■ Assignment: Please reproduce all of the listing below exactly and drop its images.

■ Data:
* * *

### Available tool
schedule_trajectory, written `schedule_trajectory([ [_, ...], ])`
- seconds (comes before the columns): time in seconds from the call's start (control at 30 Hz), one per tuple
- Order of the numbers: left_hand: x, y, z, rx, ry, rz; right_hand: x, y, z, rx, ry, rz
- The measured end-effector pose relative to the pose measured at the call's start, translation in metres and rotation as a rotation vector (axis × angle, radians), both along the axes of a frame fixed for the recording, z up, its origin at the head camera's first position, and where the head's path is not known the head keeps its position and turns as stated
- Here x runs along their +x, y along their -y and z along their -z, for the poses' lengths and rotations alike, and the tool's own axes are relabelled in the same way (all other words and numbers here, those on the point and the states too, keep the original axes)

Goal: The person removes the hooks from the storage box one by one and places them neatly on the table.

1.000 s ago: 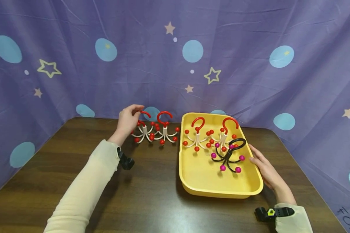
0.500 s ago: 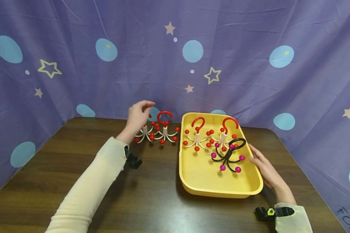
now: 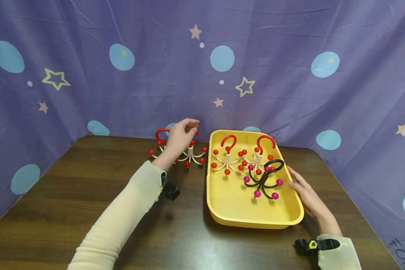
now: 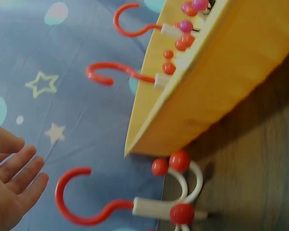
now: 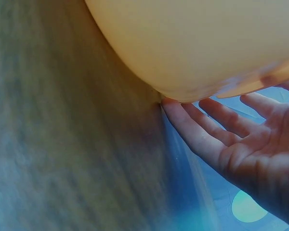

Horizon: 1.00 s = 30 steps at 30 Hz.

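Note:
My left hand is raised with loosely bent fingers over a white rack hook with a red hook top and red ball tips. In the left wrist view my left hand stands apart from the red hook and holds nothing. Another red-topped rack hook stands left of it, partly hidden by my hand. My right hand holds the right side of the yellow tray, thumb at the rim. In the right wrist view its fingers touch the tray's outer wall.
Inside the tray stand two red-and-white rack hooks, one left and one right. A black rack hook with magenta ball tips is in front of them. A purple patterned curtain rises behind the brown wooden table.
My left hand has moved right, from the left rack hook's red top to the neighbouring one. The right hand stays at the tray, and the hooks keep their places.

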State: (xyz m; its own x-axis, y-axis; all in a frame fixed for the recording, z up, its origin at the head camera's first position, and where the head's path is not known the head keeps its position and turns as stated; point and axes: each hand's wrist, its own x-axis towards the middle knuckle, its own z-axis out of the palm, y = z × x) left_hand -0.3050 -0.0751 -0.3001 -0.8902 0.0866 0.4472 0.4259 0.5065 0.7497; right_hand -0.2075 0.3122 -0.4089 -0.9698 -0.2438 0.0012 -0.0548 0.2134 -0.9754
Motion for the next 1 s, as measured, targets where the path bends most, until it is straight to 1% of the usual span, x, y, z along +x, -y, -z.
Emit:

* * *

■ Response area:
### Available tool
schedule_trajectory, written `schedule_trajectory([ [_, ...], ])`
- seconds (comes before the columns): time in seconds from the call's start (control at 30 Hz), one per tuple
- Order of the numbers: left_hand: x, y, z, rx, ry, rz; right_hand: x, y, z, rx, ry, rz
- The measured end-effector pose relative to the pose measured at the call's start, translation in metres and rotation as a rotation vector (axis × angle, radians), both along the axes of a frame fixed for the recording, z up, its origin at the head camera's first position, and where the head's path is not known the head keeps its position and turns as stated
- Here x runs along their +x, y along their -y and z along their -z, for the poses' lengths and rotations alike, and the tool's own axes are relabelled in the same way (all other words and numbers here, those on the point and the states too, keep the original axes)

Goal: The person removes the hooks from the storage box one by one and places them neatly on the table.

1.000 s ago: 
0.500 s ago: 
now: 
now: 
now: 

Horizon: 1.00 s = 30 steps at 30 Hz.

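Note:
My left hand is raised with loosely bent fingers over a white rack hook with a red hook top and red ball tips. In the left wrist view my left hand stands apart from the red hook and holds nothing. Another red-topped rack hook stands left of it, partly hidden by my hand. My right hand holds the right side of the yellow tray, thumb at the rim. In the right wrist view its fingers touch the tray's outer wall.
Inside the tray stand two red-and-white rack hooks, one left and one right. A black rack hook with magenta ball tips is in front of them. A purple patterned curtain rises behind the brown wooden table.
My left hand has moved right, from the left rack hook's red top to the neighbouring one. The right hand stays at the tray, and the hooks keep their places.
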
State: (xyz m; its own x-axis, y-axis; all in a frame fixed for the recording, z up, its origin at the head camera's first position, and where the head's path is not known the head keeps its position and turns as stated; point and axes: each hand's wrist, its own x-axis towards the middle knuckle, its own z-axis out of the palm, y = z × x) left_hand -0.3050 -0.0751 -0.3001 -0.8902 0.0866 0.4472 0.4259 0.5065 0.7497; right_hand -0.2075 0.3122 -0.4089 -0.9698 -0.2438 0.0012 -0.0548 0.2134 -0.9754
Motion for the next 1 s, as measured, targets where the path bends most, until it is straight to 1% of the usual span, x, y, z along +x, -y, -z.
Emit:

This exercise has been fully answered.